If a lesson on water conservation is turned into an activity where students collect rainwater or track water use at home, they will remember it for life

When the students of Grade 3 under the Goa Board’s State Council of Educational Research and Training (SCERT) sat for their first common paper, no one expected tears. Yet soon after the exam, parents voiced their distress. Many said their children had come home crying, unable to answer the paper. The outcry was swift. Fingers were pointed at the Board, the teachers, even the new education policies. But before we rush to assign blame, we must pause to ask: what really went wrong, and how can it be set right?
The introduction of a uniform paper was not, in itself, a bad idea. On the contrary, the intent was fair and forward-looking. The Goa Board wanted to ensure that all children, no matter which school they attend, are assessed on equal footing. It was also in keeping with the National Education Policy (NEP) 2020, which aims to make children think, not just recall. So why did it upset so many?
Perhaps because change, however well-meaning, can be unsettling when it arrives suddenly. The new question format demanded that children reason, apply, and infer. Were they adequately trained for it?
The responsibility here seems to be shared. If the SCERT planned to bring in a new pattern of questioning, it should have prepared the ground first. Workshops, model papers, and classroom demonstrations should have preceded the exam. Primary teachers, in particular, need training in competency-based learning. Teacher readiness determines student readiness. When teachers themselves feel unsure about what is expected, the confusion passes on to the classroom.
If schools had made the effort to train teachers continuously, bring in activity-based learning, and expose students to application-oriented exercises, this transition would not have come as such a shock.
Classroom realities also cannot be ignored. Many schools have overcrowded classes, sometimes with 40 to 50 children. In such an environment, even the most sincere teacher cannot give every child individual attention. Add to that the diversity of students: different languages, backgrounds, and home environments. Some children have parental help at home; others have none. How can all of them cope equally when suddenly asked to apply concepts they have only memorized before? Smaller classes, teacher assistants, and after-school remedial support would help bridge this gap.
The next concern is the exam content itself. While it is important to test comprehension, the questions must be worded simply enough for eight-year-olds to understand. Difficult does not always mean better. A well-structured question should challenge the mind without confusing the child. The SCERT must ensure that papers are child-friendly, not anxiety-inducing. When an exam leaves a child feeling defeated instead of encouraged, it fails in its most basic purpose: to test learning, not endurance.
Parents, too, have a part to play. Many parents today are deeply anxious about their children’s results, sometimes more than the children themselves. This anxiety easily transfers to the child. A small mistake, a mark less than expected, becomes a crisis at home. The goal of education must not be to make children fear exams, but to help them enjoy learning. Parents, teachers, and the Board must work together to build confidence, not competition, in the early years.

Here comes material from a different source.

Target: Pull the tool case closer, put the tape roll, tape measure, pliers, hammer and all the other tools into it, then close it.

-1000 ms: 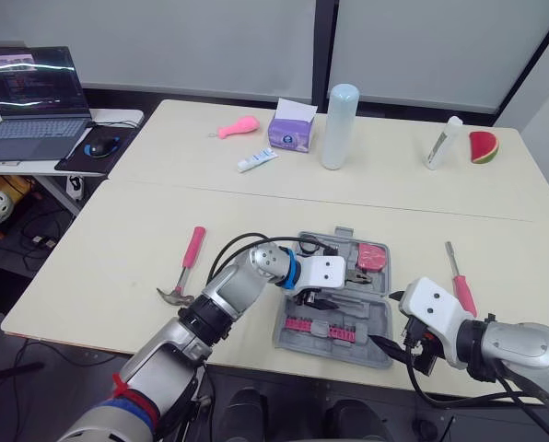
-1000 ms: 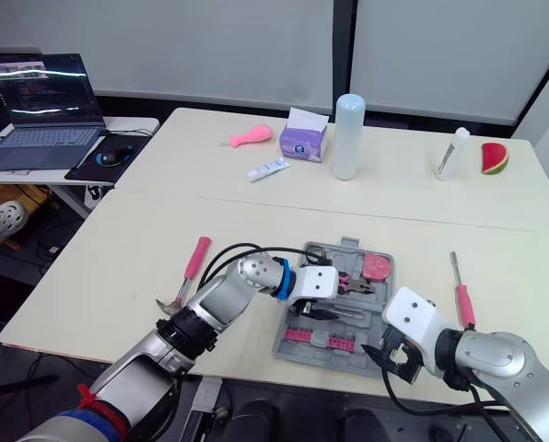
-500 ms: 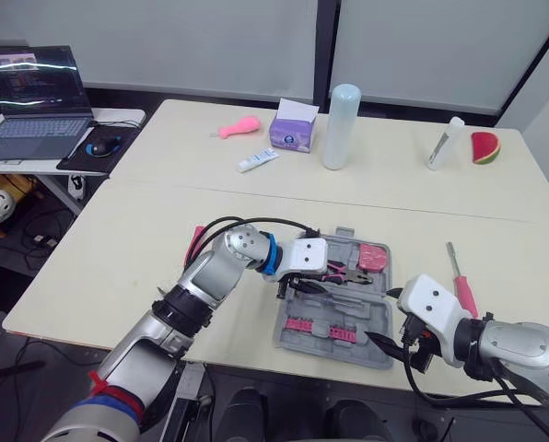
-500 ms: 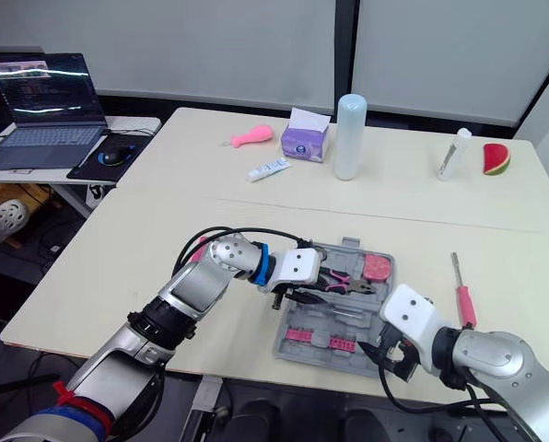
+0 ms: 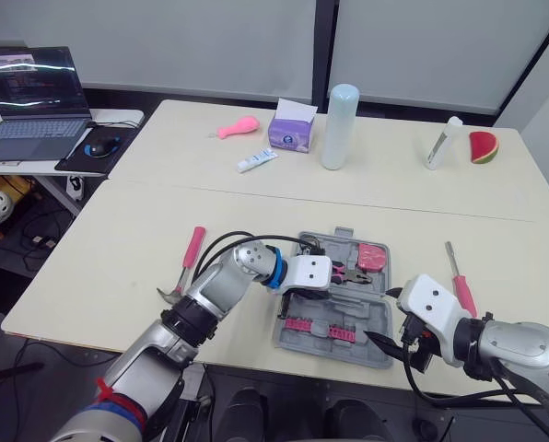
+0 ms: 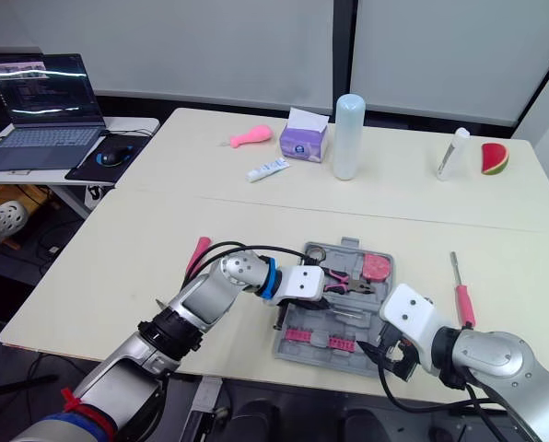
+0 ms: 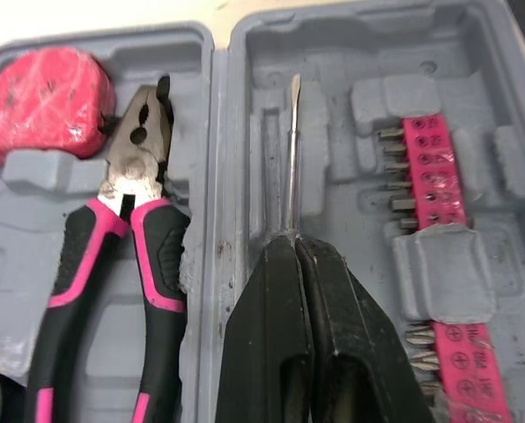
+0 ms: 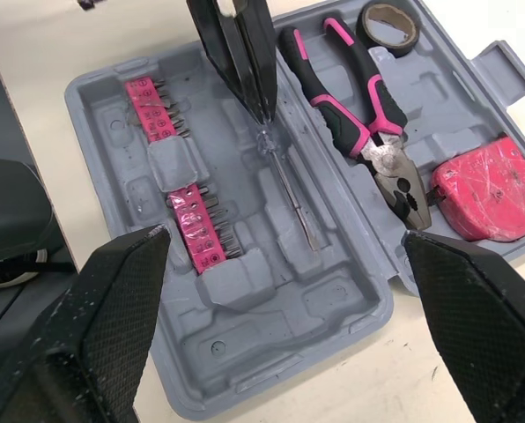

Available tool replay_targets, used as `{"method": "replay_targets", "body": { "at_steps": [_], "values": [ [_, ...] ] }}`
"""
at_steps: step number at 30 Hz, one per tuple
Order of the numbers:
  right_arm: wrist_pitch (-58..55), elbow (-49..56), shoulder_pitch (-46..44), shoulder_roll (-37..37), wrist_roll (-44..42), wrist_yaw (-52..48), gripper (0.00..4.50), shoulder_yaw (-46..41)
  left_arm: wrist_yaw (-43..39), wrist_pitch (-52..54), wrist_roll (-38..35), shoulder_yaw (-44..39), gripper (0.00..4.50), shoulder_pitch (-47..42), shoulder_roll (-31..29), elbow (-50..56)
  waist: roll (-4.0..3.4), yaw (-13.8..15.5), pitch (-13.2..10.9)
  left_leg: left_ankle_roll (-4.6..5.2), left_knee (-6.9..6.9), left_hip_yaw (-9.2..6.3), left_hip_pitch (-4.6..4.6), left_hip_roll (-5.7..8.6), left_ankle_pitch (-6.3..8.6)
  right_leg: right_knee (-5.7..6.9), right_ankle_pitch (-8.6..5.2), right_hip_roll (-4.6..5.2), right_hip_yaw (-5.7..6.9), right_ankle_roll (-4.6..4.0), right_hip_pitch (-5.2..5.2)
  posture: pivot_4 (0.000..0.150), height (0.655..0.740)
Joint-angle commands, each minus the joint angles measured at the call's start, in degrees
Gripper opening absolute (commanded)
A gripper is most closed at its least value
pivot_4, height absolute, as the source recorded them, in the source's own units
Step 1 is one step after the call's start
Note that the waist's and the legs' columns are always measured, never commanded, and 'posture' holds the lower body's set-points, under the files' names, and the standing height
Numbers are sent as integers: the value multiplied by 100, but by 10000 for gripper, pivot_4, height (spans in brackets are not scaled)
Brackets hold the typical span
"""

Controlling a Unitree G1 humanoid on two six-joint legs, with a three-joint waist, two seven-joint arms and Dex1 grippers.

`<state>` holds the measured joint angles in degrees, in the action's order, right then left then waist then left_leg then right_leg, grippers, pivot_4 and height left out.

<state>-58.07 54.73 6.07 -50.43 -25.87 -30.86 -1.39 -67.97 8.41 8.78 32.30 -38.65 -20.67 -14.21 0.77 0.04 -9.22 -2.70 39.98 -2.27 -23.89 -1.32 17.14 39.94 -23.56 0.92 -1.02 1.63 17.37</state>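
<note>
case: grey tool case (image 8: 271, 348) lies wide open on the near table (image 5: 118, 267), right in front of the robot, both halves flat

far half: red tape measure (image 8: 487, 198) in the pocket at the robot's right end, pink and black pliers (image 8: 351, 97) just beside it with the nose toward the tape measure, black tape roll (image 8: 388, 22) past the plier handles at the left end

near half: two pink bit strips (image 8: 196, 220) clipped in along the near side, and a slim screwdriver (image 8: 293, 198) running along a groove between the strips and the hinge; can't tell if it's fully seated in the groove or just above it

left gripper: left gripper (image 7: 293, 242) is over the near half, fingers squeezed together on the handle end of the slim screwdriver, the metal shaft poking out past the tips

right gripper: right gripper (image 8: 284, 233) hangs at the case's near right corner, fingers (image 8: 113, 300) spread wide, nothing between them

not in the case yet: hammer (image 5: 190, 258) with the pink handle lies on the table off to the case's left, and a pink-handled screwdriver (image 5: 461, 287) lies on the table to its right, both clear of the case

lid: not closed
</note>
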Motion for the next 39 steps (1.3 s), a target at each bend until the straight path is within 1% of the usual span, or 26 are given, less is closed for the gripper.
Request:
{"method": "replay_targets", "body": {
  "at_steps": [1,10,17,20,24,28,31,32,33,36,39],
  "values": [
    [11,173,-38,12,-22,37,45000,-97,86,-206,104,62,261,-18,53,-49,0,0,0,0,0,1,0,0,0,0,0,0,0,0,0,1500,7161],
    [-2,199,-9,0,-40,40,45000,-106,410,-578,370,51,261,-2,115,-620,0,-2,1,0,0,0,2,-1,0,1,0,0,0,0,0,1500,7161],
    [-9,206,-25,-5,-49,39,45000,-98,528,-712,449,56,261,65,124,-805,-1,-2,1,0,0,0,5,-1,0,1,0,0,0,0,-2,1500,7161],
    [6,204,-29,-5,-45,36,45000,-96,550,-701,394,8,261,80,146,-785,-1,-1,1,0,2,0,5,0,0,2,0,0,0,0,-3,1500,7161],
    [172,199,-17,23,-18,5,45000,-137,467,-474,57,-288,261,36,144,-526,0,-2,1,0,2,0,6,0,0,2,0,0,0,0,-4,1500,7161],
    [304,204,62,138,-50,-3,45000,-333,366,193,-656,-989,261,33,-28,122,0,-13,1,0,2,-2,3,-3,0,3,0,-1,1,0,-1,1500,7161],
    [545,139,173,275,-21,-25,45000,-660,176,843,-1687,-2064,261,368,-496,798,-1,-35,1,-1,1,-2,2,-5,-1,3,0,-1,1,0,-2,1500,7161],
    [623,110,239,301,-22,-60,45000,-808,239,1107,-1951,-2413,261,515,-639,932,-4,-44,3,-1,0,0,2,-10,-1,4,0,0,-2,0,-2,1500,7161],
    [720,75,346,317,-2,-103,45000,-976,351,1279,-2126,-2705,261,666,-754,1015,-5,-47,4,-1,0,0,4,-14,-1,5,0,1,-1,0,-4,1500,7161],
    [1116,-82,723,451,201,-100,45000,-1672,531,1317,-2508,-3620,261,1230,-1219,1044,-6,-35,4,-1,-2,-5,10,-12,-1,1,0,12,3,0,-3,1500,7161],
    [1921,-424,1304,667,694,-89,45000,-2369,1002,1270,-2750,-4489,261,1741,-1460,908,-5,-18,4,-1,-1,-7,9,-11,-1,2,0,16,4,0,-3,1500,7161]
  ]
}}
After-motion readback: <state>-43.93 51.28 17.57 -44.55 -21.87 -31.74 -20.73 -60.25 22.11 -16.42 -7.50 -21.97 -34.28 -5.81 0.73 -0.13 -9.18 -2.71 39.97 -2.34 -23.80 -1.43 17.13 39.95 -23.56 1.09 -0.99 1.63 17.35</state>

The first common exam under SCERT should not be seen as a failure, but as a learning opportunity. It has shown where the cracks are, and that is useful. The next step is to fix them. The SCERT can start by providing orientation to teachers well before exams, sharing model papers early, and seeking feedback from schools after each test cycle. Schools, on their part, can integrate application-based learning into daily classroom practice, so that by the time exams arrive, students are comfortable with such questions.
The government, too, can help by creating regional teacher-resource centres that provide on-ground academic support. Demonstrating how lessons can be made interactive would help teachers translate the spirit of NEP into real classroom experience. Teaching through play, storytelling, and real-life examples can make even abstract concepts come alive for children. If a lesson on water conservation is turned into an activity where students collect rainwater or track water use at home, they will remember it for life.
It would also make sense to engage parents through short awareness sessions. Once parents understand that application-based tests are designed to help their children think rather than just memorize, they will view the new system not as a threat but as progress. Many of today’s parents grew up under the old system, where marks were everything and thinking differently was not rewarded. They too need to unlearn some of those old fears.
Education reform is never a one-day job. It is a gradual process of adaptation and understanding. That some children found the first common paper difficult does not mean the idea was wrong. Given time, support, and communication, both teachers and students will adjust. By the next exam, Goa’s schools may well find themselves in a stronger position, more aligned with the NEP’s national vision.
After all, the purpose of the NEP is not just to create good exam-takers but to nurture thoughtful, adaptable, and creative young minds; children who can face life with understanding, not fear. Learning must prepare them to solve real problems, to think for themselves, and to see knowledge as something living and useful, not a burden to memorize.
The third standard exam may have led to tears this time, but it could also mark the beginning of something better; an education system that truly prepares our children for the world beyond the classroom. The first step toward progress is always the hardest, but it is also the most necessary.